= 2021 Le Mans Cup =

The 2021 Le Mans Cup, known as the 2021 Michelin Le Mans Cup under sponsorship, was the sixth season of the Le Mans Cup. It began on 17 April at the Circuit de Barcelona-Catalunya and ended on 25 October at the Algarve International Circuit. The series was open to Le Mans Prototypes in the LMP3 class, and grand tourer sports cars in the GT3 class.

==Calendar==
The 2021 calendar was unveiled on 19 October 2020.

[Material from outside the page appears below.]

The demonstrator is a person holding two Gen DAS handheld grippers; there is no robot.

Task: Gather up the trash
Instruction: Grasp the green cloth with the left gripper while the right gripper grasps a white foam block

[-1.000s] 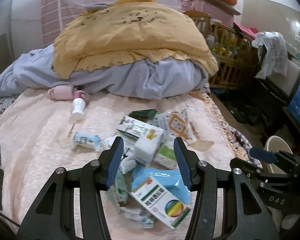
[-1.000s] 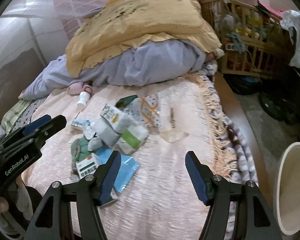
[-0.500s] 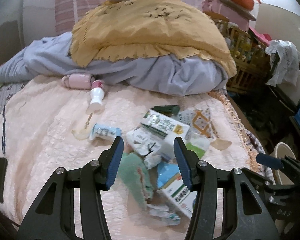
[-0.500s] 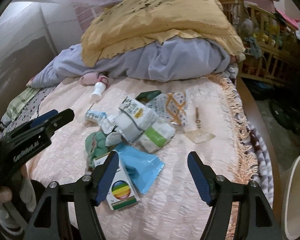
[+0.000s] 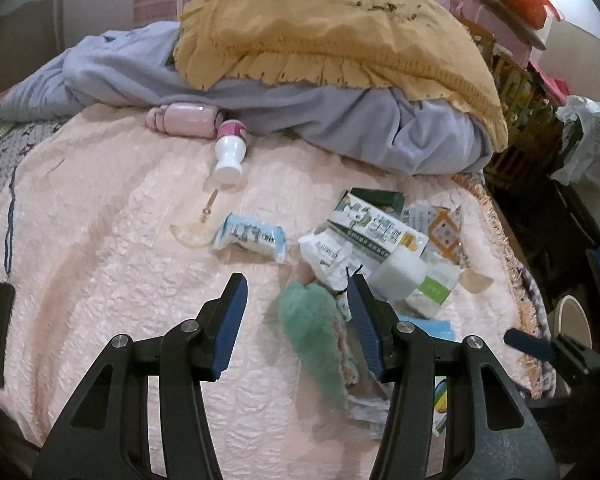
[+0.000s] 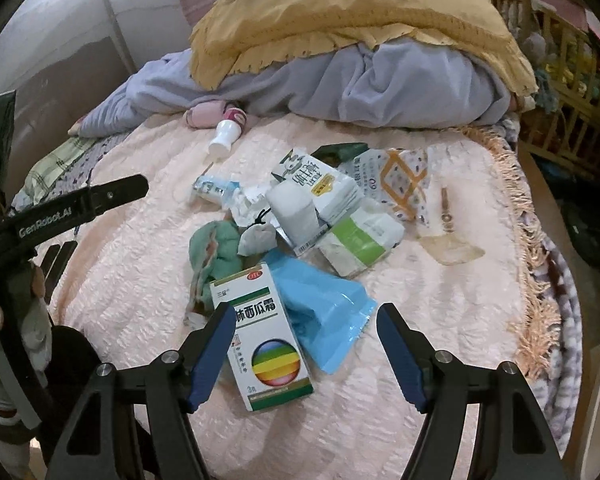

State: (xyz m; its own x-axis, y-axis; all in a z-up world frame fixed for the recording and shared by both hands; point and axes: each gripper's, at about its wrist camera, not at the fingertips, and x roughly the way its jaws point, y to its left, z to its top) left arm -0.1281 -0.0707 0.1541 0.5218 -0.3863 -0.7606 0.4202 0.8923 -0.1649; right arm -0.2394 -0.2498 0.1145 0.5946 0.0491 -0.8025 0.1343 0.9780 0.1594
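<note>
A pink bedspread (image 6: 440, 312) carries a loose heap of trash at its middle; the green wrapper (image 5: 316, 336) is partly hidden behind the left gripper (image 5: 296, 320), and a pale bin rim (image 5: 572, 320) is cut off at the frame edge. The white medicine box (image 6: 262, 328) with a rainbow disc lies flat on a blue pouch (image 6: 324, 312), beside a crushed milk carton (image 6: 316, 184). Both the left gripper and the right gripper (image 6: 304, 344) stand wide open, holding nothing.
</note>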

| Round | Circuit | Location | Race length | Date |
| 1 | ESP Circuit de Barcelona-Catalunya | Montmeló, Spain | 2 hours | 17 April |
| 2 | FRA Circuit Paul Ricard | Le Castellet, France | 2 hours | 5 June |
| 3 | ITA Autodromo Nazionale Monza | Monza, Italy | 2 hours | 10 July |
| 4 | FRA Circuit de la Sarthe | Le Mans, France | 55 minutes | 19 August |
| 55 minutes | 21 August |
| 5 | BEL Circuit de Spa-Francorchamps | Spa, Belgium | 2 hours | 18 September |
| 6 | PRT Algarve International Circuit | Portimão, Portugal | 2 hours | 24 October |

===Calendar changes===
- Barcelona returned for 2021 after being cancelled due to the COVID-19 pandemic.

==Entries==
===LMP3===
All cars in the LMP3 class used the Nissan VK56DE 5.6L V8 engine and Michelin tyres.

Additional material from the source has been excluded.